Disney began laying off 1,000 employees on Tuesday morning, cutting across publicity, Marvel and marketing teams as the company moved deeper into a restructuring that has touched several of its biggest consumer-facing divisions.
Twenty people in Disney’s publicity departments were let go, the entire home entertainment team was eliminated and the EPK team was also wiped out. Chris Bess, who led home entertainment as executive director of global publicity and marketing communications, was among those cut, along with Natalie Clunis, director of creative content on the EPK team. Positions were eliminated at every level on the digital marketing side, including Dustin Sandoval, who was removed as senior vice president of global digital marketing, and Mike Reeder, who was let go as director of digital marketing.
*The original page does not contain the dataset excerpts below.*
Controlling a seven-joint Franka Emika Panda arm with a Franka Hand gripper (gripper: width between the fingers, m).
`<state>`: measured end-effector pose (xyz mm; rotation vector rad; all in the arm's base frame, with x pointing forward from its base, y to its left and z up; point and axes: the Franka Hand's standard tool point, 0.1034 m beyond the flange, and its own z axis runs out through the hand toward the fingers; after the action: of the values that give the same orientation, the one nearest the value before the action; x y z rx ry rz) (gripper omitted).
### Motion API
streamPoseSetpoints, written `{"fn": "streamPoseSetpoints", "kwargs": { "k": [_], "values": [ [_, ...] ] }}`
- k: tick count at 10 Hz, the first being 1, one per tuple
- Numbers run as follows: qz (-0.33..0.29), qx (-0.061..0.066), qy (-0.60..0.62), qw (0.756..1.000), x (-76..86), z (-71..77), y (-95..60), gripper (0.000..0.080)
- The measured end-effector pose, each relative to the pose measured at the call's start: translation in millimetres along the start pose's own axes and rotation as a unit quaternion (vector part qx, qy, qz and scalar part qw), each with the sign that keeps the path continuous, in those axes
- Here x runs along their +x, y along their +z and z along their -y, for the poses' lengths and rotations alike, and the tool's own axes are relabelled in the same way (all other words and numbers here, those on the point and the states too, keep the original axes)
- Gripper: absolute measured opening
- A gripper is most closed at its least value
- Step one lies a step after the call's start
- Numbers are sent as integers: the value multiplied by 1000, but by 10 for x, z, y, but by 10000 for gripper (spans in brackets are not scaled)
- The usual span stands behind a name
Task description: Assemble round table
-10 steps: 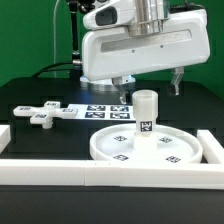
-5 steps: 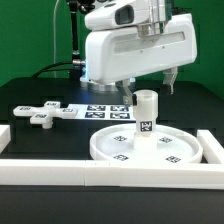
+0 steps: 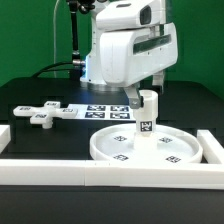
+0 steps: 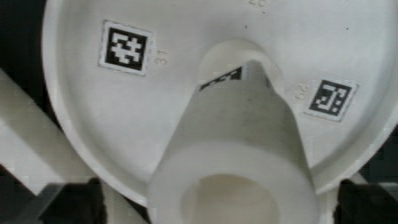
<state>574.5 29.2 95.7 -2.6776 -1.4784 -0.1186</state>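
Centre your gripper point(image 3: 146, 95) — jaws spread — over the leg point(image 3: 146, 120) standing upright on the disc point(image 3: 186, 150); close squarely, then twist gently.

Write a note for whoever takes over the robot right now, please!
The gripper is at the top of the leg, straddling it; open or shut can't be told.
The leg stands upright on the round disc.
The cross-shaped foot lies apart, at the exterior view's left, beside the marker board.
Done: leg on disc, how firmly is unclear.
Left: foot onto leg.
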Motion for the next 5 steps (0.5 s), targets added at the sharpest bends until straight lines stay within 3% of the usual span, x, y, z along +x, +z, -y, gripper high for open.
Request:
{"fn": "streamPoseSetpoints", "kwargs": {
  "k": [5],
  "values": [
    [23,1,-177,984,-44,10,101,649]
  ]
}}
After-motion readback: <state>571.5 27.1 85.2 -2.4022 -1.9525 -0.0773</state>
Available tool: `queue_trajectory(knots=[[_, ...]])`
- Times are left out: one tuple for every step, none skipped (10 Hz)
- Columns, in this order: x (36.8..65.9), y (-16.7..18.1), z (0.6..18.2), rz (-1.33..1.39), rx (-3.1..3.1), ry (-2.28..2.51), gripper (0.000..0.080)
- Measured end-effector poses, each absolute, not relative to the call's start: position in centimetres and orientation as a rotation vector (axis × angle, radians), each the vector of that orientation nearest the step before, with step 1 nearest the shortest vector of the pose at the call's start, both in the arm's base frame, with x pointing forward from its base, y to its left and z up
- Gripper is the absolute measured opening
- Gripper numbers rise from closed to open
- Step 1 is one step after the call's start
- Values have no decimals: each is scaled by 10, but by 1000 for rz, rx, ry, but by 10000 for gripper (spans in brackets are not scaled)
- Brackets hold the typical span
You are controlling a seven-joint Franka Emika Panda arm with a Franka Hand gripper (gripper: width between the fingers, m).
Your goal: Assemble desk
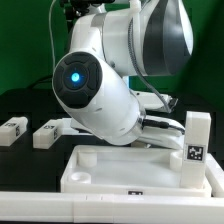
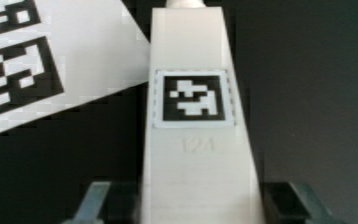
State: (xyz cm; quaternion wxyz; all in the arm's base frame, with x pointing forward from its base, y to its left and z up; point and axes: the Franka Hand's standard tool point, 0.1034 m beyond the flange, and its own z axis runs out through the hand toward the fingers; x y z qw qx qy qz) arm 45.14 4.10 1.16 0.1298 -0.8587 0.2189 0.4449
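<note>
Between the gripper [image 2: 195, 203] fingers [image 2: 101, 200], wrist view only: a white tagged leg [image 2: 197, 60] is lying on the black table [image 2: 318, 120], marker board [image 2: 34, 60] beside it; whether the jaws are gripping it cannot be told. Exterior view only: the rimmed tabletop [image 1: 110, 165] is sitting flat, an upright leg [image 1: 197, 140] standing at its corner, two loose legs [image 1: 48, 133] lying near the opposite corner.

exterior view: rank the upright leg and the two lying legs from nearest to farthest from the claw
1. upright leg: the exterior view's right, at the tabletop's corner. The claw is on that side, mostly hidden by the arm.
2. inner lying leg: the exterior view's left.
3. outer lying leg: far left edge.
</note>
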Motion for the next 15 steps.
queue_trajectory(knots=[[456, 36, 22, 1290, -2499, 599, 288], [467, 28, 39, 1270, -2511, 560, 288], [483, 19, 63, 1239, -2549, 511, 289], [493, 15, 75, 1219, -2577, 484, 289], [500, 13, 80, 1206, -2593, 470, 290], [502, 13, 76, 1186, -2603, 477, 290], [505, 13, 74, 1156, -2618, 481, 290], [509, 12, 73, 1126, -2632, 485, 290], [517, 11, 77, 1042, -2671, 476, 290], [527, 7, 92, 962, -2700, 446, 290], [543, 2, 105, 837, -2756, 423, 290], [555, -1, 118, 748, -2795, 408, 290], [563, -1, 130, 717, -2809, 393, 290], [578, 0, 132, 593, -2845, 400, 290], [579, 0, 131, 473, -2877, 414, 290]])
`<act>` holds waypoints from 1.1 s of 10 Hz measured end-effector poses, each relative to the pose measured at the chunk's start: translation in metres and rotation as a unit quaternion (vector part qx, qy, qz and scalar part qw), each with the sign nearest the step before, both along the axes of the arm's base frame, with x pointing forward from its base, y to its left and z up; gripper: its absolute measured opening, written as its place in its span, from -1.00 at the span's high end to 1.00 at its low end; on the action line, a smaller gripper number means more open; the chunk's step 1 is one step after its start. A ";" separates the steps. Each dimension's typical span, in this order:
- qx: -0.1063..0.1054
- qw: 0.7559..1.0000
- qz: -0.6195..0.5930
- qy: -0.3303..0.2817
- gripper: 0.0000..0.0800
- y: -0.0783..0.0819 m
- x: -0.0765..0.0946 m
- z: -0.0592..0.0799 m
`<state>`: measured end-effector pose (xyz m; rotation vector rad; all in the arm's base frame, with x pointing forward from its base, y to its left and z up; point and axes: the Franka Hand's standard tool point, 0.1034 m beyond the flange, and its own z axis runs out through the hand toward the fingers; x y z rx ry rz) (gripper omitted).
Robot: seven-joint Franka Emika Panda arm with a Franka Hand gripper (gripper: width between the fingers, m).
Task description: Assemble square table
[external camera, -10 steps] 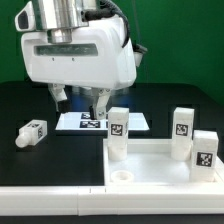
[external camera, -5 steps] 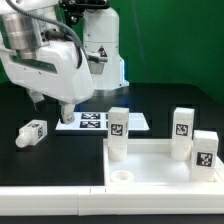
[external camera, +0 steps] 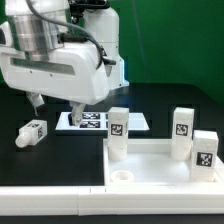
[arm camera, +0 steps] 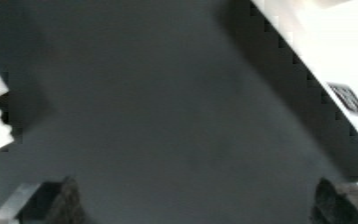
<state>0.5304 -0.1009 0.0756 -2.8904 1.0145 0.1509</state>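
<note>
At the exterior view's left edge the loose leg (external camera: 32, 132) lies on its side on the counter (external camera: 150, 100), long axis slanting. My hand (external camera: 55, 104) hangs spread and empty just upper right of it. Lower right sits the tabletop (external camera: 160, 165), three legs standing.

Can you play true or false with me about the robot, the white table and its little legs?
1. Three legs stand upright on the table top. True: one at, one at, one at.
2. The last leg stands upright on the black table. False: it lies on its side, apart from the table top.
3. The gripper is holding a leg. False: its fingers are apart with nothing between them.
4. The marker board lies flat behind the table top. True.
5. One corner hole of the table top has no leg in it. True.
</note>
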 end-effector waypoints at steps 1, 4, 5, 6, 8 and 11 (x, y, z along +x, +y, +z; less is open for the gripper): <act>-0.013 0.998 0.064 -0.014 -0.62 -0.007 -0.016 -0.007; -0.021 0.998 0.042 -0.032 -0.62 -0.027 -0.035 -0.018; -0.021 0.998 0.045 -0.032 -0.62 -0.025 -0.033 -0.018; -0.021 0.998 0.044 -0.032 -0.62 -0.026 -0.034 -0.018; -0.020 0.997 0.065 -0.032 -0.62 -0.034 -0.043 -0.024; -0.021 0.997 0.077 -0.013 -0.62 -0.064 -0.087 -0.041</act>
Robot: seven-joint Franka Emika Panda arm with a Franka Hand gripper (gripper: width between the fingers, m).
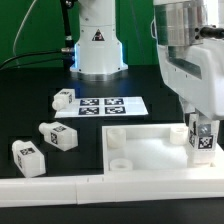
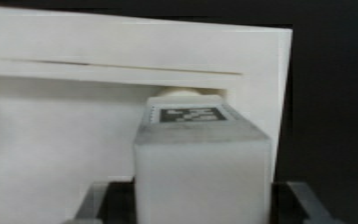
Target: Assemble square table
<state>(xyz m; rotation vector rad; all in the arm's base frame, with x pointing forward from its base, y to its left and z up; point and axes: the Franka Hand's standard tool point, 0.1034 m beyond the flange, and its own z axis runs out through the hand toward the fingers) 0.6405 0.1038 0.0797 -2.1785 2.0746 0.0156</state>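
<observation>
Leg-fitting step in hand. Gripper [image 1: 203, 122] jaws pinch a tagged leg [image 1: 203, 140], upright at the tabletop [image 1: 150, 152] corner on the exterior view's right. Next, in my judgement: align the leg with the corner hole and twist it home.

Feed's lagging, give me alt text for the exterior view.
The gripper holds one leg upright at a corner of the tabletop, on the exterior view's right. Three loose legs lie toward the exterior view's left, near the marker board.
</observation>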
Steve Nuchols was cut from creative advertising, and Theresa Helmer was eliminated as vice president of brand digital marketing.
Marvel employees in Burbank and New York were also affected, with cuts reaching staff across film and television production, comics, franchise, finance and legal. Disney said the number of impacted Marvel employees was much smaller than an 8% report, and said those reductions stemmed from a smaller film and television production slate and from efficiencies gained after Marvel Entertainment was folded into Marvel Studios. The layoffs also followed Disney’s January announcement of a unified enterprise marketing and brand organization.
In a statement, Josh D’Amaro said Disney had spent the past several months looking for ways to streamline operations in different parts of the company. “In January, we announced our unified enterprise marketing and brand organization, designed to serve consumers in an even more connected way,” he said. “Over the past several months, we have looked at ways in which we can streamline our operations in various parts of the company to ensure we deliver the world-class creativity and innovation our fans value and expect from Disney.”
He added that the company has been working to build a more agile workforce as the industry changes quickly. “Given the fast-moving pace of our industries, this requires us to constantly assess how to foster a more agile and technologically-enabled workforce to meet tomorrow’s needs,” D’Amaro said. “As a result, we will be eliminating roles in some parts of the company and have begun notifying impacted employees.” The cuts, which began Tuesday, show that Disney is no longer treating the reorganization as a theoretical efficiency exercise; it is turning that plan into job losses across marketing and Marvel, with more employees already being told their roles are gone.